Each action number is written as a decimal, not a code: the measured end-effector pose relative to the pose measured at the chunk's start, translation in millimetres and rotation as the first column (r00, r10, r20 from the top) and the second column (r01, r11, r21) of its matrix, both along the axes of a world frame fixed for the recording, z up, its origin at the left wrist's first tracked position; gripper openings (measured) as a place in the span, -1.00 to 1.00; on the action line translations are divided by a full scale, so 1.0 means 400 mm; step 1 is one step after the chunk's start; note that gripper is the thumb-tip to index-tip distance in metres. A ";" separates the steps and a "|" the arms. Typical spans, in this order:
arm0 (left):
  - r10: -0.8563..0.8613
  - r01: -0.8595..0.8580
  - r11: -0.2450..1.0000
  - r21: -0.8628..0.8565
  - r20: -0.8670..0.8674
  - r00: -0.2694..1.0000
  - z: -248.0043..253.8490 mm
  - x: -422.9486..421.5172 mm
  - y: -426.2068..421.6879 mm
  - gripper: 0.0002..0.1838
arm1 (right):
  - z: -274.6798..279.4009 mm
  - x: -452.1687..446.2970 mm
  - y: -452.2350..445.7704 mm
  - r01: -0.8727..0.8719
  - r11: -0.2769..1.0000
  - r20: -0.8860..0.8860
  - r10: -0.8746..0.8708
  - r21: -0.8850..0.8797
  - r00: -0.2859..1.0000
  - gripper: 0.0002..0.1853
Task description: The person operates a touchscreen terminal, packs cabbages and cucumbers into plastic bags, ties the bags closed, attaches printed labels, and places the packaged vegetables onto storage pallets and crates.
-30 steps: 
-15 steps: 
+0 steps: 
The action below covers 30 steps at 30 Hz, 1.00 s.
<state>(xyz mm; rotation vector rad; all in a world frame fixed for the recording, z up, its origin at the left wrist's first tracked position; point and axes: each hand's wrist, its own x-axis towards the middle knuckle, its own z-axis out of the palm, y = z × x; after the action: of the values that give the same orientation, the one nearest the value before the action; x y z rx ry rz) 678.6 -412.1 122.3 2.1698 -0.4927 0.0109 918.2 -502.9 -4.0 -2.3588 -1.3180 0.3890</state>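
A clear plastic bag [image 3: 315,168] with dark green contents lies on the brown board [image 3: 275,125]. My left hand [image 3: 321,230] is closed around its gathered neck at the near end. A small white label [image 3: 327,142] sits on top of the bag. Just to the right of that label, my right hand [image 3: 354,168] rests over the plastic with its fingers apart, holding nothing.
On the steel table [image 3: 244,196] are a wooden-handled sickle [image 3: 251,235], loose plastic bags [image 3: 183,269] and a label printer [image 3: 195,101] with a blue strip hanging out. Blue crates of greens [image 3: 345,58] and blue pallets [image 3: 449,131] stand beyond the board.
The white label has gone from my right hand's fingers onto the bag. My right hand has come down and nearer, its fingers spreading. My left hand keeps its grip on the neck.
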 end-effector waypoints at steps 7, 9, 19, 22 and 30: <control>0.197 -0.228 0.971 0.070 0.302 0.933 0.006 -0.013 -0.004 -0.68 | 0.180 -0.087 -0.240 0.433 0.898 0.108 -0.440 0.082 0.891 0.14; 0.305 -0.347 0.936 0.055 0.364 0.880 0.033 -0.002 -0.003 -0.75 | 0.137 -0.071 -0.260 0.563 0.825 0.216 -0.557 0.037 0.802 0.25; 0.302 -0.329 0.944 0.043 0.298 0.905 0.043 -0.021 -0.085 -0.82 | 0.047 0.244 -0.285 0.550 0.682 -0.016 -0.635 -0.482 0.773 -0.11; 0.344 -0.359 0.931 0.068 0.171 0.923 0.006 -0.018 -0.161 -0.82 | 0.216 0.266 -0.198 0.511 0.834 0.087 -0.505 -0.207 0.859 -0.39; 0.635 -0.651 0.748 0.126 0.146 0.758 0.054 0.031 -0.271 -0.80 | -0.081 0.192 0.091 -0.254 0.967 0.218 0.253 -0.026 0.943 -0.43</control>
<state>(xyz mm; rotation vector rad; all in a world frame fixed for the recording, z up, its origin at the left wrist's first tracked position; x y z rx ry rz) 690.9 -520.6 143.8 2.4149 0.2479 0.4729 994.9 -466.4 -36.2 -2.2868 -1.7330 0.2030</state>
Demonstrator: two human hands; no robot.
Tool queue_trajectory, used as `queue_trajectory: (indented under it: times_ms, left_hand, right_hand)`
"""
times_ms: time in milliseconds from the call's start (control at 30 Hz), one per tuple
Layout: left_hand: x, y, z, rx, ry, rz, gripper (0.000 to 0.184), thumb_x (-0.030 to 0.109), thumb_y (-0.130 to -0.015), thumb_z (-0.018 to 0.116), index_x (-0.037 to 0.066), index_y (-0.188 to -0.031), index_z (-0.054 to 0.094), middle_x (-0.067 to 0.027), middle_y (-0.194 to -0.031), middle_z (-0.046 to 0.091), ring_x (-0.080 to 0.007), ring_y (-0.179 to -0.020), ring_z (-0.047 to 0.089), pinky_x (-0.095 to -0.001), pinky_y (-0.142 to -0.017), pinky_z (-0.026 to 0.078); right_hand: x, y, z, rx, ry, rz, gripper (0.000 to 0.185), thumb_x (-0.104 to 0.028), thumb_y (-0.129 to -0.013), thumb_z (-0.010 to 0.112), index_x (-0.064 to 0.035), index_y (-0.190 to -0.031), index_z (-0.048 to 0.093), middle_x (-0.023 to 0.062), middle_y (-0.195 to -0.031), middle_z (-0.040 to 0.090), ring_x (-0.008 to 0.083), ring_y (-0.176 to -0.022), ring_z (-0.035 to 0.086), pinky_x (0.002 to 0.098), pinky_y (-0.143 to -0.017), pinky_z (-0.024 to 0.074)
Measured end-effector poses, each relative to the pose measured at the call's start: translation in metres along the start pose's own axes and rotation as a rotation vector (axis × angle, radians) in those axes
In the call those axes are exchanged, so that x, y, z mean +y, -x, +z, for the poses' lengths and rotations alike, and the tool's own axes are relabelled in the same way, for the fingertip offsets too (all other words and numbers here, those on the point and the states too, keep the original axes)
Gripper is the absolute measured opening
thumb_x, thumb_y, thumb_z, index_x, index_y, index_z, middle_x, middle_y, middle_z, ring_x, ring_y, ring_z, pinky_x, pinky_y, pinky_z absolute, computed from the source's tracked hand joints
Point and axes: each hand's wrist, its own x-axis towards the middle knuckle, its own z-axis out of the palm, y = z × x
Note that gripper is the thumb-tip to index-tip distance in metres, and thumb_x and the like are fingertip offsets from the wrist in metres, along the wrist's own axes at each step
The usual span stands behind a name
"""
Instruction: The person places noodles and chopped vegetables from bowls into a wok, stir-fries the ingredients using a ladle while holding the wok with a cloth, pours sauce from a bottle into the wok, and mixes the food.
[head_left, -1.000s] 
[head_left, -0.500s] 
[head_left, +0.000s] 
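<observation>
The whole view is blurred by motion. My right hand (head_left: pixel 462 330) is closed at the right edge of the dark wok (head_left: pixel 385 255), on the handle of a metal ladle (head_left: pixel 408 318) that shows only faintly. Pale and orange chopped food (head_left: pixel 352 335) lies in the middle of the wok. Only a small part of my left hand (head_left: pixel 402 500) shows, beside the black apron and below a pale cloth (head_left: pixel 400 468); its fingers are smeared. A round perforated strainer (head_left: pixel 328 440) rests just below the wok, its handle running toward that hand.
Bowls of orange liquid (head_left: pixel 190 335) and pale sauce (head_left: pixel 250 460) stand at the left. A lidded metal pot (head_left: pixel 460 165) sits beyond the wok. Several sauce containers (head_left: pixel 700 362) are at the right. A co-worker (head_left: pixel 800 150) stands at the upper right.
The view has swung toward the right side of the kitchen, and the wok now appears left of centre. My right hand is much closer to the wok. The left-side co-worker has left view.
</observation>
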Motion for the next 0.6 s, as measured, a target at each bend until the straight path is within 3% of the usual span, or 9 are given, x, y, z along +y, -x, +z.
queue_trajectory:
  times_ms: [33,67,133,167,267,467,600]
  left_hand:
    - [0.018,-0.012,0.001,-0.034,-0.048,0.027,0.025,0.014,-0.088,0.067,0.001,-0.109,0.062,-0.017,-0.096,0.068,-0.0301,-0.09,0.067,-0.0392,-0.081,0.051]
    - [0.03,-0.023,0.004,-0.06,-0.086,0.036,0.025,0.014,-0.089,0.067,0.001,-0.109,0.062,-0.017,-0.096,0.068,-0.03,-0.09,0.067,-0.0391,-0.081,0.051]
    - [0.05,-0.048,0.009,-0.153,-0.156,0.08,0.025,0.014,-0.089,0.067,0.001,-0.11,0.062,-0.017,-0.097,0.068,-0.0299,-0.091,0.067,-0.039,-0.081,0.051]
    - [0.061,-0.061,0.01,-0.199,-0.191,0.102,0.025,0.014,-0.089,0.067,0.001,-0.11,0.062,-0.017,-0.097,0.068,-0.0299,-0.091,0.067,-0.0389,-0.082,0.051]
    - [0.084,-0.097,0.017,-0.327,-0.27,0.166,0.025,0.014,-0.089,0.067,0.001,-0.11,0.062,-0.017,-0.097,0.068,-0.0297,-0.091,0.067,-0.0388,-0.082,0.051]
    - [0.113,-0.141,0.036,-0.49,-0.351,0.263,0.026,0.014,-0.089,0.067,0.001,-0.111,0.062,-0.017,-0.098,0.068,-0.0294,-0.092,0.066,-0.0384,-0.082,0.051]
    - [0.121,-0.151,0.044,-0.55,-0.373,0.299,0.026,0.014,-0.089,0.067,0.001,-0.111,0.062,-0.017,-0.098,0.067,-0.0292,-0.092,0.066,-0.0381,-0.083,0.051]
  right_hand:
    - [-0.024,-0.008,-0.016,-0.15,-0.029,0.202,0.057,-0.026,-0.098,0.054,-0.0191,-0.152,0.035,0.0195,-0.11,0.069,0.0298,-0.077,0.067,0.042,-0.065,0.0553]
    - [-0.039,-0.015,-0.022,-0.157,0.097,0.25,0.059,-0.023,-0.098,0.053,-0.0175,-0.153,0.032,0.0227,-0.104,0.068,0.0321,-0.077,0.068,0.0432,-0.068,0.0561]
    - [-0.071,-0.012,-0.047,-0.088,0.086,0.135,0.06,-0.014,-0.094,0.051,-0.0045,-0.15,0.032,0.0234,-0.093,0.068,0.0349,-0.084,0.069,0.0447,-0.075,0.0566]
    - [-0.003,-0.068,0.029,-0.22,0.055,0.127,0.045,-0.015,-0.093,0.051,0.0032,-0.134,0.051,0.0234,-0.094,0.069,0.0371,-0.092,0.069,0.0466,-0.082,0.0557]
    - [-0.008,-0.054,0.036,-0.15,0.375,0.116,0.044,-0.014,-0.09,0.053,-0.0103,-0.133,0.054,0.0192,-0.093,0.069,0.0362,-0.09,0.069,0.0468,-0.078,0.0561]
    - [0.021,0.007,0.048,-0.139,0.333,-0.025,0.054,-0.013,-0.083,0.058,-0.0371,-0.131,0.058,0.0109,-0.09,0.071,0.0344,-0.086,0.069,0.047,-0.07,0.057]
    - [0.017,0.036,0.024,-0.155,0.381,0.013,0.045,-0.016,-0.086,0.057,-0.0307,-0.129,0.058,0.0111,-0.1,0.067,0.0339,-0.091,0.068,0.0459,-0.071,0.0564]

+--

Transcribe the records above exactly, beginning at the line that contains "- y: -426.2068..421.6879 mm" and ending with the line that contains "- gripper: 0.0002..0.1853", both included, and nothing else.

  - y: -426.2068..421.6879 mm
  - gripper: 0.0002..0.1838
arm1 (right):
  - z: -274.6798..279.4009 mm
  - x: -452.1687..446.2970 mm
  - y: -452.2350..445.7704 mm
  - r01: -0.8727..0.8719
  - r11: -0.2769..1.0000
  - r20: -0.8860..0.8860
  - r10: -0.8746..0.8708
  - r21: -0.8850..0.8797
  - r00: -0.2859..1.0000
  - gripper: 0.0002..0.1853

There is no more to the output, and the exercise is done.